The filenames contain an ID and a string like:
"2022-01-11-02 super important file"
The filenames I need to find are collected in a textfile named ids.txt. This file only contains the IDs but not the whole filename as a string.
What I want to achieve:
I want to read out ids.txt line by line.
For every line in ids.txt I want to do a find search and copy cp the result to destination.
So far I tried:
for n in $(cat ids.txt); do find /home/alex/testzone/ -name "$n" -exec cp {} /home/alex/testzone/output \; ;
while read -r ids; do find /home/alex/testzone -name "$ids" -exec cp {} /home/alex/testzone/output \; ; done < ids.txt
The output folder remains empty.
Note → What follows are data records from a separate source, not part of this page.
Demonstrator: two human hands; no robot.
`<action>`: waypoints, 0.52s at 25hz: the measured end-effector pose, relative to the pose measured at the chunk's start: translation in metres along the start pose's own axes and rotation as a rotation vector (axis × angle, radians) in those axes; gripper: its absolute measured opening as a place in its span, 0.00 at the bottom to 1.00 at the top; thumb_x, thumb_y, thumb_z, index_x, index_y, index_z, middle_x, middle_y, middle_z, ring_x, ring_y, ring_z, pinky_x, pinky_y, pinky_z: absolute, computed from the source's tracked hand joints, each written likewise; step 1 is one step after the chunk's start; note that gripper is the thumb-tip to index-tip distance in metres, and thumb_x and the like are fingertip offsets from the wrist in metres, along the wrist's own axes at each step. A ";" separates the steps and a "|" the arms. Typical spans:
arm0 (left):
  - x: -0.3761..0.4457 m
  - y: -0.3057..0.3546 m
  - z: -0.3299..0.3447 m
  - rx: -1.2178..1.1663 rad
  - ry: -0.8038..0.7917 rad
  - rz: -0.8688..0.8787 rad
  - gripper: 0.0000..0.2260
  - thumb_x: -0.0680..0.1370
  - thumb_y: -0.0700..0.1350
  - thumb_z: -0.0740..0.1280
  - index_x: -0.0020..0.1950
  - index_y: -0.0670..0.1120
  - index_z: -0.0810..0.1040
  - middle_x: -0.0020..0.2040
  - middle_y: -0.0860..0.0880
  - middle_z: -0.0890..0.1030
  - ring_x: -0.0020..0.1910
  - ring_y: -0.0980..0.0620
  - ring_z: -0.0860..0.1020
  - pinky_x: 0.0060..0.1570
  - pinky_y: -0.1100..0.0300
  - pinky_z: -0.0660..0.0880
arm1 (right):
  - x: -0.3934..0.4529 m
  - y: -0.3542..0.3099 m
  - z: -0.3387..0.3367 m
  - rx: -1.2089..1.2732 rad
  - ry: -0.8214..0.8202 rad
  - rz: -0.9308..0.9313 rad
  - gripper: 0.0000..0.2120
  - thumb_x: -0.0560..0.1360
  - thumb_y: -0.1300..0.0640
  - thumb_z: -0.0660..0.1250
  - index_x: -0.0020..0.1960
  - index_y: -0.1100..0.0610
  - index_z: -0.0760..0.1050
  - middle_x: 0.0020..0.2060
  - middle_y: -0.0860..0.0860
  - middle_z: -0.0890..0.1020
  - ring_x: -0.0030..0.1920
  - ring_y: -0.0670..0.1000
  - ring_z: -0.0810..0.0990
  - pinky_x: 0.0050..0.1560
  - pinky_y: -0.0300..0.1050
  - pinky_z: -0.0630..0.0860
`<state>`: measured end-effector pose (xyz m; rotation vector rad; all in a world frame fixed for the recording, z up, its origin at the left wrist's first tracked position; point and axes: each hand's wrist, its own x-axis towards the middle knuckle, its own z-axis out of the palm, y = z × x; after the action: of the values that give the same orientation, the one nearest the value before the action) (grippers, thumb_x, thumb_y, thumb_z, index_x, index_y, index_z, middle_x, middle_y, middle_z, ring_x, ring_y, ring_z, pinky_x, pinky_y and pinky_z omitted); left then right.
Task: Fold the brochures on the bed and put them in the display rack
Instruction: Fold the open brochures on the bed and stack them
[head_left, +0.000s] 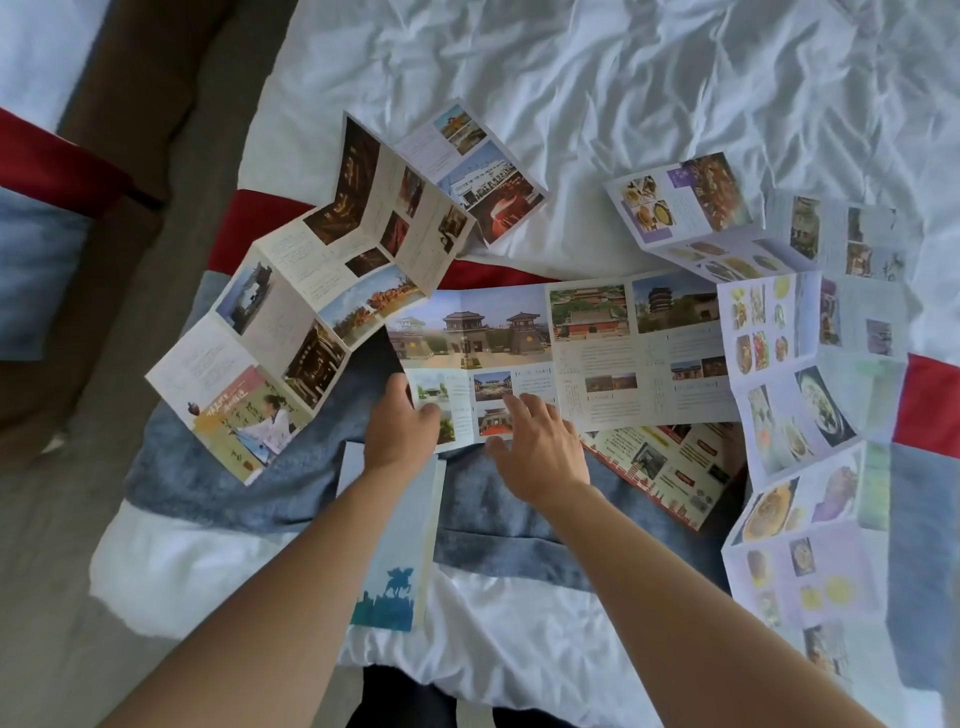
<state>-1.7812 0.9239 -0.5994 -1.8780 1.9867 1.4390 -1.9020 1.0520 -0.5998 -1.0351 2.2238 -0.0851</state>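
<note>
An unfolded brochure with temple photos (597, 343) lies flat across the middle of the bed. My left hand (400, 426) pinches its near left corner, thumb on top. My right hand (540, 447) rests on its near edge just to the right, fingers spread on the paper. A folded pale blue brochure with a horse silhouette (395, 571) lies under my left forearm. An unfolded concertina brochure with dark photos (332, 280) lies to the left. A long food brochure (795, 395) runs down the right side. A red-edged brochure (670, 467) peeks out beneath the temple one.
The bed has a crumpled white sheet (623, 104) and a blue, white and red runner (249, 483) under the brochures. The bed's left edge drops to a grey floor (62, 519) with a brown piece of furniture (135, 104). No display rack is in view.
</note>
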 end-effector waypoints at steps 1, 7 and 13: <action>-0.007 0.004 0.006 -0.003 -0.002 0.030 0.12 0.79 0.41 0.66 0.61 0.49 0.71 0.61 0.48 0.81 0.50 0.48 0.82 0.36 0.61 0.80 | -0.004 0.003 -0.001 0.014 0.015 0.006 0.28 0.81 0.44 0.60 0.77 0.52 0.60 0.72 0.51 0.69 0.71 0.55 0.68 0.70 0.55 0.66; -0.031 0.031 0.048 0.086 -0.013 0.247 0.08 0.79 0.47 0.64 0.58 0.51 0.74 0.52 0.51 0.82 0.45 0.50 0.80 0.38 0.55 0.78 | -0.016 0.036 -0.018 0.070 0.095 0.010 0.23 0.82 0.45 0.53 0.74 0.53 0.65 0.69 0.52 0.73 0.67 0.55 0.71 0.66 0.55 0.67; -0.018 0.040 0.083 0.138 -0.113 0.174 0.17 0.79 0.59 0.61 0.60 0.50 0.78 0.60 0.49 0.74 0.59 0.49 0.75 0.60 0.49 0.74 | -0.012 0.071 -0.022 0.117 0.115 0.092 0.24 0.82 0.43 0.50 0.73 0.52 0.66 0.69 0.52 0.73 0.67 0.55 0.71 0.66 0.55 0.66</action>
<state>-1.8528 0.9826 -0.6128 -1.5684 2.1778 1.3726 -1.9564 1.1039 -0.5995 -0.8831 2.3370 -0.2362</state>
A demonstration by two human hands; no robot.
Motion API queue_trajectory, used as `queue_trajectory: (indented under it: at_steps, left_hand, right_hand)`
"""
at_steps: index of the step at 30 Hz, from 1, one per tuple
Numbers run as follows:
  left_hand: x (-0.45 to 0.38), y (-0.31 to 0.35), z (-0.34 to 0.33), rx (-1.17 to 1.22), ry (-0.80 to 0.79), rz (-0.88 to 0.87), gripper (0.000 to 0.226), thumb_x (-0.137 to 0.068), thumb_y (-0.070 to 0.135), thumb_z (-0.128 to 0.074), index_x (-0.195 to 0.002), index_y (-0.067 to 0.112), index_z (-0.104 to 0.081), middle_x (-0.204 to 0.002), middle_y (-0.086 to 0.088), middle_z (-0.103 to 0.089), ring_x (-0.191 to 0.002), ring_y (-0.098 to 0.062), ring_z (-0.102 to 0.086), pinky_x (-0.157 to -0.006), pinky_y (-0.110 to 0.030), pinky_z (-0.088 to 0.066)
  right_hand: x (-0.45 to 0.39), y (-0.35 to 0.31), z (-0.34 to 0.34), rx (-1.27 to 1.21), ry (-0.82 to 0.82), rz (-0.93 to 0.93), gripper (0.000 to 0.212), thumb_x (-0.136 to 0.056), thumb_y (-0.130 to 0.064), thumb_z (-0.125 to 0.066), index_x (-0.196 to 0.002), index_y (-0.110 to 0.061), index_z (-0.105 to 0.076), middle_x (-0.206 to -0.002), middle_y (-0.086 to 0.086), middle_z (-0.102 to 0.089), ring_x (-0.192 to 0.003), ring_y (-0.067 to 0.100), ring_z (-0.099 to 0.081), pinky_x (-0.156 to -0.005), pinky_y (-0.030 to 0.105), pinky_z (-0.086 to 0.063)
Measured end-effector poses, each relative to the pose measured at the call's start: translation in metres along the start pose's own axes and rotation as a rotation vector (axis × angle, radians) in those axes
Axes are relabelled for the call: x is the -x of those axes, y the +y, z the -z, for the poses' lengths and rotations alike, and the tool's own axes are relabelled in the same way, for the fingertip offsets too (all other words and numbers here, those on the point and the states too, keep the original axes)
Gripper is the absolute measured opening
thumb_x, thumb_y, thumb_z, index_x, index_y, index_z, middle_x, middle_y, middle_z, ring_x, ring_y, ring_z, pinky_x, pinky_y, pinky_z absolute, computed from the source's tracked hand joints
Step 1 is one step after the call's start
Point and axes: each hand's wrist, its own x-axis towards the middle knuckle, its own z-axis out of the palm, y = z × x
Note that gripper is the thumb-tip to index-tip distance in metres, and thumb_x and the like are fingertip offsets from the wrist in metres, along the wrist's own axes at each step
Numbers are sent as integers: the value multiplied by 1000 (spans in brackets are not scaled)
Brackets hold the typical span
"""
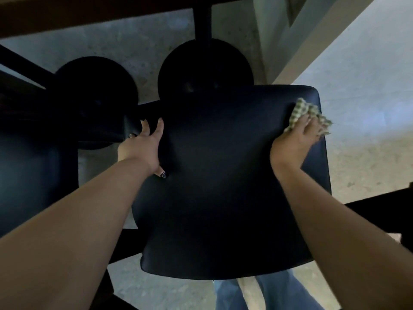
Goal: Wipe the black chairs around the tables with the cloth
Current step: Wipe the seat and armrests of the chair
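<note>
Over grey floor (138, 50), left hand (143, 151) grips black chair (223, 186) edge, right hand (297, 139) presses checked cloth (306, 111) at far corner

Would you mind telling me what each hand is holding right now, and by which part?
The right hand holds the bunched checked cloth on the black chair; the left hand grips the chair's left edge.

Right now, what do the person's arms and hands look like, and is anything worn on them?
Both forearms are bare, with no sleeves, watch or bracelet in view. The left hand has dark painted nails, seemingly with a small pattern. The right hand has long nails; their colour is unclear. No gloves.
</note>
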Motion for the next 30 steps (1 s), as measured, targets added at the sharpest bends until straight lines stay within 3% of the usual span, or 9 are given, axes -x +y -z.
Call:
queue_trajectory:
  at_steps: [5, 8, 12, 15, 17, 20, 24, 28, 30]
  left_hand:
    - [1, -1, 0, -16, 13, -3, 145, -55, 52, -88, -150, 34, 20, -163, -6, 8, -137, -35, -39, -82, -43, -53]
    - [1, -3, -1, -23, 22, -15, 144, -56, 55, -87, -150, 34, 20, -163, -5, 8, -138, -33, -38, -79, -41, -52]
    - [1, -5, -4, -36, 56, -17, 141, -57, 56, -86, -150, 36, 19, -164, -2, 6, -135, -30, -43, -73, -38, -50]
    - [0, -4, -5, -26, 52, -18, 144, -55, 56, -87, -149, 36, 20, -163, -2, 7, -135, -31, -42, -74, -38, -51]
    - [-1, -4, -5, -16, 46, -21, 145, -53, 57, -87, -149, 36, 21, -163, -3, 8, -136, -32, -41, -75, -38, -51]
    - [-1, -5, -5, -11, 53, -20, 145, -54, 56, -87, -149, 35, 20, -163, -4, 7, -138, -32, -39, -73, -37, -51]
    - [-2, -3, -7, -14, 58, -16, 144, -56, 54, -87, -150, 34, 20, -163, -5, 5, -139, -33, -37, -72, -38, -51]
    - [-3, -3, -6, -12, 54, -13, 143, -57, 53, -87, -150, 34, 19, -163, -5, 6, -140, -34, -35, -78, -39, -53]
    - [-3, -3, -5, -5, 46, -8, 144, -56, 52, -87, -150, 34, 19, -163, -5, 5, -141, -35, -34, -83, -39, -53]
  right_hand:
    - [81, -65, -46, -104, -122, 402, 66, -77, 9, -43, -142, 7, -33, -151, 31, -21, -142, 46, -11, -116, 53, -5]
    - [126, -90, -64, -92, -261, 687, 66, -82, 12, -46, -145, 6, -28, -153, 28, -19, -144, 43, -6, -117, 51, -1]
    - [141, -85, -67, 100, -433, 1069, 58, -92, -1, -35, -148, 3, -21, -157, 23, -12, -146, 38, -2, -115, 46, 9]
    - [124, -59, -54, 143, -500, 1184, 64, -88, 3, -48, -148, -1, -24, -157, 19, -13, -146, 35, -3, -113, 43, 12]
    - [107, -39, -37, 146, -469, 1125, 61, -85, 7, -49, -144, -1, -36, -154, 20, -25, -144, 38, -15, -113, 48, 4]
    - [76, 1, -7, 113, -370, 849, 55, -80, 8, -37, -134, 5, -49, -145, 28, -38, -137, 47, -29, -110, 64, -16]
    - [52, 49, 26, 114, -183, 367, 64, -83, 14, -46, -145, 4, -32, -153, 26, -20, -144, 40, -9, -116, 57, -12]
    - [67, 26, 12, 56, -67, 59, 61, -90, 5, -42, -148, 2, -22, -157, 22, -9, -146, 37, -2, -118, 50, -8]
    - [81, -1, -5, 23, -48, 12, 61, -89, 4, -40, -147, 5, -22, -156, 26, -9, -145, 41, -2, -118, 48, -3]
Not using -exec also gives no (search)results.
I was thinking that -name "$ids" is the root cause here. My files contain the ID + a String so I should search for names containing the ID plus a variable string (star)
As argument for -name I also tried "$ids *" "$ids"" *" and so on with no luck.
Is there an argument that I can use in conjunction with find instead of using the star in the -name argument?
Do you have any solution for me to automate this process in a bash script to read out ids.txt file, search the filenames and copy them over to specified folder?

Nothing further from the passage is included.